Abstract

Seroma formation after axillary dissection is a common problem in breast cancer surgery. We report the case of a 68-year-old female with breast cancer who underwent a wide local excision and axillary clearance due to stage III breast cancer. Patient received post-operative whole breast irradiation therapy and developed a painful, infected seroma one month after surgery. This was treated with antibiotic therapy after which the infection subsided. One year after surgery patient presented with a painful persisting seroma in the left axilla. We decided to surgically treat the seroma by removing the fibrous seroma capsula and closing of the dead space with a latissimus dorsi flap. Six weeks after surgery, patient was pain and seroma free and was happy with the surgical result. Latissimus dorsi flap harvesting is an ideal way to treat persisting fibrous encapsulated seroma pockets after axillary clearance in the treatment of breast cancer.

INTRODUCTION

Seroma formation after breast cancer surgery is defined as a collection of serous fluid containing blood plasma and/or lymph fluid under the skin flaps or in the axilla. The reported incidence of seroma varies greatly, ranging from 3% to more than 90% [13]. Seroma formation can lead to patient discomfort, repeated seroma aspirations with the risk of infection, prolonged hospital stay, delayed wound healing, skin flap necrosis, delay in commencing adjuvant therapies and higher surgical expenditures [2, 4, 5].

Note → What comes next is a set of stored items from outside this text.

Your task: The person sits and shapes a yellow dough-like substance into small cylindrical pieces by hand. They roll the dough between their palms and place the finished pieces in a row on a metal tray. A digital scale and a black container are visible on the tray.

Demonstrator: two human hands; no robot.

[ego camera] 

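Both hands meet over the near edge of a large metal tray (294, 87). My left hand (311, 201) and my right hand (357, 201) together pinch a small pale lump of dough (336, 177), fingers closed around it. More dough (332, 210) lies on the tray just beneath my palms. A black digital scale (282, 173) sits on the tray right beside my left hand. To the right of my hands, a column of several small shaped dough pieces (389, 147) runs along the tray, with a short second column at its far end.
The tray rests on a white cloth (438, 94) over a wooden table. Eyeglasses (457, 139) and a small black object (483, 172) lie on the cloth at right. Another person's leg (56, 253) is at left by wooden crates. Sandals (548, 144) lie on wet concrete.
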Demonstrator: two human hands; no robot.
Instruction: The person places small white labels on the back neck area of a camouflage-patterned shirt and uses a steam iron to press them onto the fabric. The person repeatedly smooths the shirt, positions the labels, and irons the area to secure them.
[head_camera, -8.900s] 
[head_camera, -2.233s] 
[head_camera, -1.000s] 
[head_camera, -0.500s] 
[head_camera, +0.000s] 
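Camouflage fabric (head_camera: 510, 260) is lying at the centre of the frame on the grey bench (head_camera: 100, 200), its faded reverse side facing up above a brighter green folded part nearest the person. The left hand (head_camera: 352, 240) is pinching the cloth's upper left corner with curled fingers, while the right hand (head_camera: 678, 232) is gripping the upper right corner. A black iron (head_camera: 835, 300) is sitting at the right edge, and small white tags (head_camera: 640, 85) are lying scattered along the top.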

The pathophysiology of seroma formation has been extensively analysed. The extent of axillary lymph node involvement, type and extent of breast surgery and the use of electrocautery have all been related to seroma formation. In recent years there have been many publications on effective techniques to prevent seroma formation. These techniques all appear to have one common denominator: reduction of the dead space [6]. There are however very few publications on (surgical) treatment of fibrous encapsulated seromas. Most articles are case reports, none of which describe filling of the dead space with flap harvesting [7, 8].

CASE PRESENTATION

A 68-year-old female was referred to our breast clinic by her primary care physician after undergoing screening mammography. Upon mammography, a breast mass was visualized in the left upper quadrant, measuring 13 mm × 8 mm. Ultrasonography of the left axilla revealed two suspicious lymph nodes with cortical thickening. The breast mass and a suspicious lymph node were biopsied. Pathology revealed a hormone positive ductal breast carcinoma and a lymph node metastasis in the left axilla. Patient was planned for wide local excision and axillary clearance under general anaesthesia. Routine pathology examination revealed a 1.1 cm grade 1 ductal carcinoma with clear resection margins and 18 lymph nodes, one containing a macro metastasis (pT1cN1 (1/18)). Patient was discussed postoperatively in the multidisciplinary breast cancer meeting and adjuvant Tamoxifen and breast radiotherapy were instituted (16 fractions in a total dose of 42.56 Gy).

One month after surgery patient presented to our breast clinic with a fever and swelling and redness of the skin in the left axilla. Under suspicion of an infected seroma, seroma aspiration was performed and sent for culture. Antibiotic treatment was instituted for one week and she remained free of symptoms for a couple of months.

One year after surgery and radiotherapy, our patient was seen in the breast clinic for follow up. Mammography was unremarkable. Upon physical examination there was an apparent fibrotic seroma pocket that had persisted (Fig. 1). The overlying skin was sensitive to touch and displayed radiation dermatitis. Her arm and shoulder function were impaired. Range of motion was limited to 110° when abducting her arm.

Fibrous seroma capsula of the left axilla after axillary clearance and radiotherapy.
Figure 1:

Fibrous seroma capsula of the left axilla after axillary clearance and radiotherapy.

This case was discussed with our reconstructive breast team and after informed consent was obtained a surgical excision of the fibrous seroma pocket and the overlying skin was performed. The dead space was closed with a latissimus dorsi skin and muscle flap. Low suction drains were left in place. The drains were removed on the second day post-surgery.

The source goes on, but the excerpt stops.